Ciò detto, va qui evidenziato, che, nel caso in esame, non sussistono i presupposti per ritenere che la sentenza sia stata pubblicata con la firma del verbale di udienza perchè, come risulta dallo stesso verbale, alla predetta udienza è stato letto solo il dispositivo, ma non, anche, la motivazione della sentenza. Piuttosto, in questa ultima ipotesi, la data di pubblicazione della sentenza, sarà quella del deposito in cancelleria della stessa, ai sensi degli artt. 430 e 434 c.p.c..

Sicchè il Tribunale, ha errato nel dichiarare inammissibile l’appello per tardività, avendo considerato erroneamente la decorrenza del termine di impugnazione dalla data del verbale di udienza e non invece dalla data di deposito della sentenza stessa rispondente alla data del 10 agosto del 2015.

1.b) = Sotto altro profilo va qui detto che, come insegnano le Sezioni Unite di questa Corte (sent. 18569 del 22 settembre 2016): il deposito e la pubblicazione della sentenza coincidono e si realizzano nel momento in cui il deposito ufficiale in cancelleria determina l’inserimento della sentenza nell’elenco cronologico, con attribuzione del numero identificativo e conseguente conoscibilità per gli interessati, dovendosi identificare tale momento con quello di venuta ad esistenza della sentenza a tutti gli effetti, inclusa la decorrenza del termine lungo per la sua impugnazione. Qualora, peraltro, tali momenti risultino impropriamente scissi mediante apposizione in calce alla sentenza di due diverse date, ai fini della verifica della tempestività dell’impugnazione, il giudice deve accertare – attraverso istruttoria documentale, ovvero, ricorrendo a presunzioni semplici o, infine, alla regola di cui all’art. 2697 c.c., alla stregua della quale spetta all’impugnante provare la tempestività della propria impugnazione – quando la sentenza sia divenuta conoscibile attraverso il deposito ufficiale in cancelleria ed il suo inserimento nell’elenco cronologico con attribuzione del relativo numero identificativo.

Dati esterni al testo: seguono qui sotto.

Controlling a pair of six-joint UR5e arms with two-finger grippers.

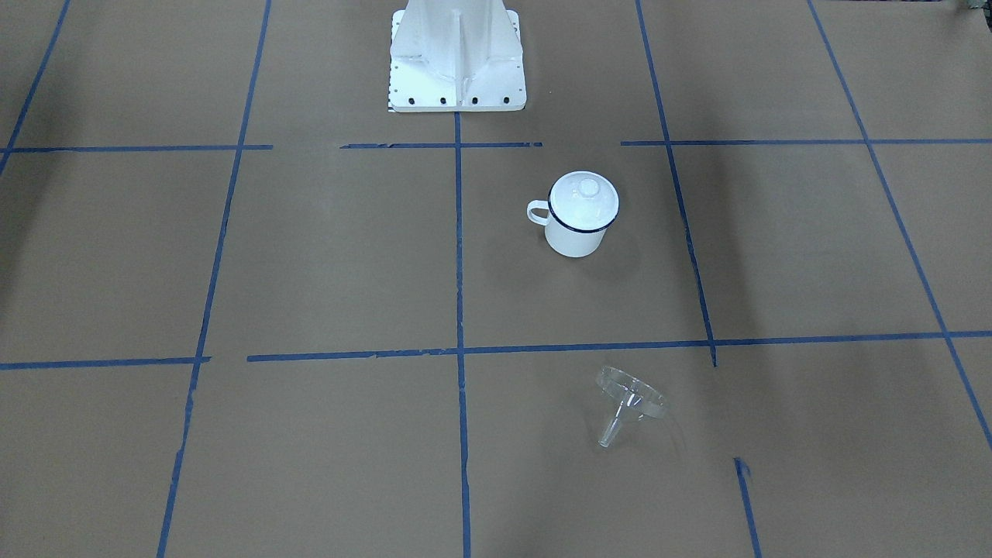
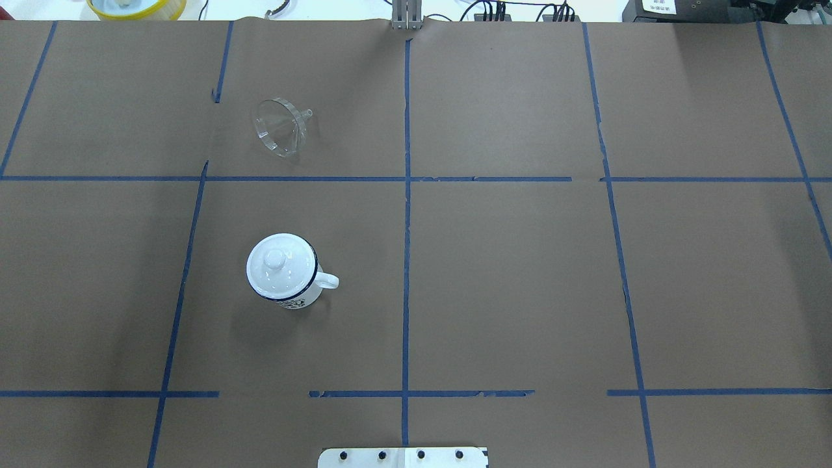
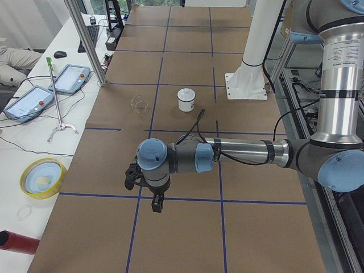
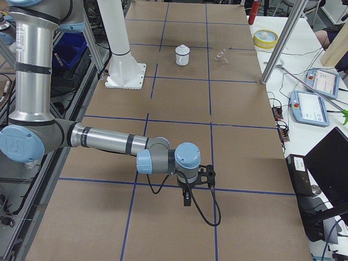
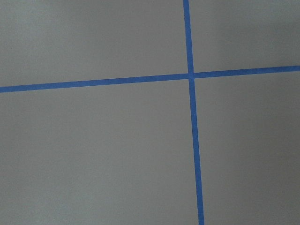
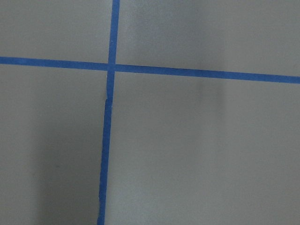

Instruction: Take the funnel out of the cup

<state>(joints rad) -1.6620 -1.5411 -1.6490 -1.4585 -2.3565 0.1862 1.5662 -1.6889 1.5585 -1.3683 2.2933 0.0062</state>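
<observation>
The clear funnel [image 1: 632, 399] lies on its side on the brown paper, apart from the cup; it also shows in the overhead view [image 2: 281, 127]. The cup [image 1: 575, 232], a white mug with a blue rim, stands upright [image 2: 296, 296] with a white domed lid [image 1: 585, 200] on it. Both arms hang over the table's ends, far from both. My left gripper [image 3: 155, 203] and right gripper [image 4: 187, 200] show only in the side views, so I cannot tell whether they are open or shut. The wrist views show only paper and tape.
The robot's white base [image 1: 457, 62] stands at the table's edge behind the cup. A yellow bowl [image 3: 41, 177], two teach pendants [image 3: 28, 102] and a metal post [image 3: 85, 40] are along the operators' side. Blue tape lines grid the paper.
</observation>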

In definitiva, il ricorso va accolto, la sentenza impugnata va cassata e la causa rinviata al Tribunale di Roma nella persona di altro Magistrato anche per la liquidazione delle spese del presente giudizio di cassazione.

P.Q.M.

La Corte accoglie il ricorso, cassa la sentenza impugnata e rinvia la causa, anche per la liquidazione delle spese del presente giudizio di cassazione, al Tribunale di Roma in persona di altro Magistrato.

Così deciso in Roma, nella Camera di Consiglio della Sesta Sezione Civile Seconda di questa Corte di Cassazione, il 5 giugno 2018.